* _Work task_: Would you please restate the data exactly as it stands, apart from the pictures?
━━━
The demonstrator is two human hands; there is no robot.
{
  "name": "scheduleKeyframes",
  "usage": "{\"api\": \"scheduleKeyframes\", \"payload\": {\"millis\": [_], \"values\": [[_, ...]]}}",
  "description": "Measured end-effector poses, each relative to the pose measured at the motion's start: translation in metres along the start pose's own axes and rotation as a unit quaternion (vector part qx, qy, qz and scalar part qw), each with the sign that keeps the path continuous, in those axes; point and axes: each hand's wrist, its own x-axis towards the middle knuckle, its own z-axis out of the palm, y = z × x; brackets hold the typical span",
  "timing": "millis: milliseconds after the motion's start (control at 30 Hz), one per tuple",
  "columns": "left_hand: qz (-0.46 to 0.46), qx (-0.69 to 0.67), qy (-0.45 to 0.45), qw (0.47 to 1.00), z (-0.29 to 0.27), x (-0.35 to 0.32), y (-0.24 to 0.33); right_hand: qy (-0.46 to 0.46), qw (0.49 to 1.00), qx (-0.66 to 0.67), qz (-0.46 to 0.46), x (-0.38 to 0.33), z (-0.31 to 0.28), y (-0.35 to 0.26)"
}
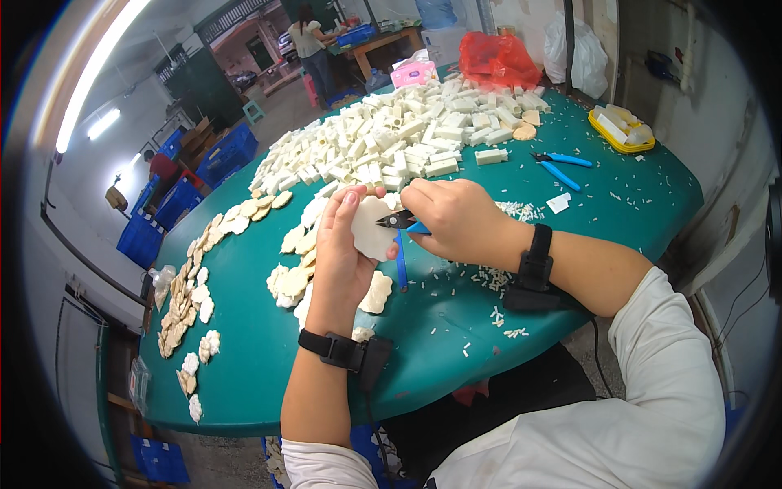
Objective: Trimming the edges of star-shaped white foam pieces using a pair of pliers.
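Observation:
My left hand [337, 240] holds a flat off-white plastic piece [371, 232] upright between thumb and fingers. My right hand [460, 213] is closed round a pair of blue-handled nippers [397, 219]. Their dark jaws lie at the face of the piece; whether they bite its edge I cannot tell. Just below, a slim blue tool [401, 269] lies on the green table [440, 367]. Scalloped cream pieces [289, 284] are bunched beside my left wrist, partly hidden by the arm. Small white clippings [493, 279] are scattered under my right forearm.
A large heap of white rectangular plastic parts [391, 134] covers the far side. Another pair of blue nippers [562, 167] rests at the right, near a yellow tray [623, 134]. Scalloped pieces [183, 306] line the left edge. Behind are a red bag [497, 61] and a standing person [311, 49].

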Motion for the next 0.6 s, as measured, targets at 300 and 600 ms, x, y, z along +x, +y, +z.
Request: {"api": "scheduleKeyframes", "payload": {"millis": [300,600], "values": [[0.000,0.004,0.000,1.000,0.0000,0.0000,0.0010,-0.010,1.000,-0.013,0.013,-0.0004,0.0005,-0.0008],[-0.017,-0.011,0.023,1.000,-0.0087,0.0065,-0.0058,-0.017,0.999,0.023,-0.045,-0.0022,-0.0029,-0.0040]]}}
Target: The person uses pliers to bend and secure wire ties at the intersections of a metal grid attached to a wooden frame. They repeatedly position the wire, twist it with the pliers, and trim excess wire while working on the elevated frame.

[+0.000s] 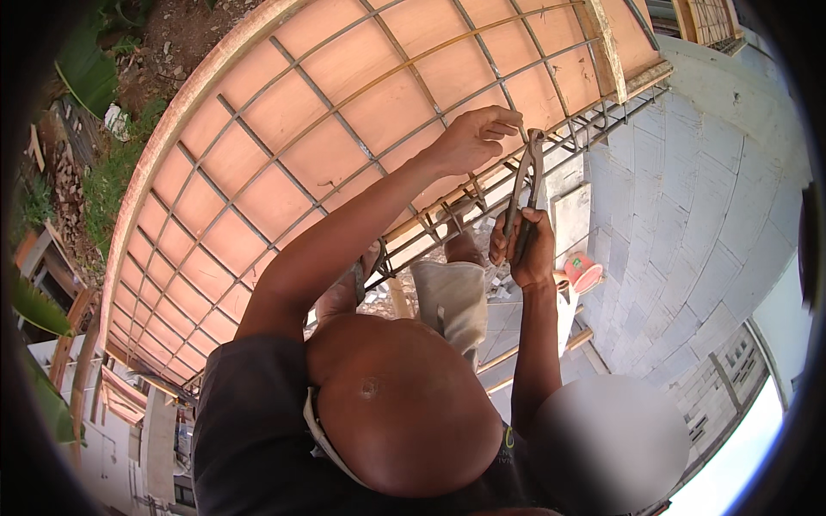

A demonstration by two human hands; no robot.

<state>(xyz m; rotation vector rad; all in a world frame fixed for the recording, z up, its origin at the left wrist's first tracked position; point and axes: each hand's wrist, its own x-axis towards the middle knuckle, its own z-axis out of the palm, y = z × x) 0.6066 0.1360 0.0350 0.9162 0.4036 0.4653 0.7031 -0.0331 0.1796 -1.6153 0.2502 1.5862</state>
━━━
* _Solved exercise_:
The demonstrator is two human hands; there is no robot.
{
  "name": "scheduleKeyframes",
  "usage": "{\"api\": \"scheduleKeyframes\", \"payload\": {\"millis\": [_], \"values\": [[_, ...]]}}",
  "description": "Measured end-effector poses, each relative to the pose measured at the motion's start: translation in metres along the start pose's own axes and rotation as a unit quaternion (vector part qx, qy, qz and scalar part qw), each with the sign that keeps the path continuous, in those axes; point and axes: each hand's wrist, its own x-axis towards the middle knuckle, its own z-axis out of the palm, y = z × x; brackets hold the typical span",
  "timing": "millis: milliseconds after the motion's start (control at 30 Hz), one per tuple",
  "columns": "left_hand: qz (-0.46 to 0.46), qx (-0.69 to 0.67), qy (-0.45 to 0.45), qw (0.47 to 1.00), z (-0.29 to 0.27), x (-0.35 to 0.32), y (-0.24 to 0.33); right_hand: qy (-0.46 to 0.46), qw (0.49 to 1.00), qx (-0.66 to 0.67), qz (-0.46 to 0.46), x (-0.38 to 0.33), z (-0.31 to 0.28), y (-0.35 to 0.26)"
}
Objective: Trimming the edges of star-shaped white foam pieces using a pair of pliers.
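Observation:
My left hand [337, 240] holds a flat off-white plastic piece [371, 232] upright between thumb and fingers. My right hand [460, 213] is closed round a pair of blue-handled nippers [397, 219]. Their dark jaws lie at the face of the piece; whether they bite its edge I cannot tell. Just below, a slim blue tool [401, 269] lies on the green table [440, 367]. Scalloped cream pieces [289, 284] are bunched beside my left wrist, partly hidden by the arm. Small white clippings [493, 279] are scattered under my right forearm.
A large heap of white rectangular plastic parts [391, 134] covers the far side. Another pair of blue nippers [562, 167] rests at the right, near a yellow tray [623, 134]. Scalloped pieces [183, 306] line the left edge. Behind are a red bag [497, 61] and a standing person [311, 49].
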
Motion for the next 0.6 s, as measured, targets at 300 and 600 ms, x, y, z along +x, +y, +z.
Request: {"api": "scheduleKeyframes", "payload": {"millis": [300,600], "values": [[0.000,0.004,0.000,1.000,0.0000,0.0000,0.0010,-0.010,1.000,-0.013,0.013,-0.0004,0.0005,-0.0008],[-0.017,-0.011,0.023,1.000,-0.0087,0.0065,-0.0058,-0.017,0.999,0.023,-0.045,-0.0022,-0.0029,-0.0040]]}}
Target: The person uses pliers to bend and secure wire ties at the intersections of a metal grid attached to a wooden frame. They repeatedly position the wire, twist it with the pliers, and trim excess wire while working on the elevated frame.

[+0.000s] 

A demonstration by two human hands; no robot.

<state>(xyz m; rotation vector rad; all in a world frame fixed for the recording, z up, its origin at the left wrist's first tracked position; point and axes: each hand's wrist, its own x-axis towards the middle knuckle, its own z-axis out of the palm, y = z × x) 0.6066 0.1360 0.0350 0.9162 0.4036 0.4653 0.7031 -0.0331 0.1796 -1.6153 0.2502 1.5862</state>

This exercise is now done.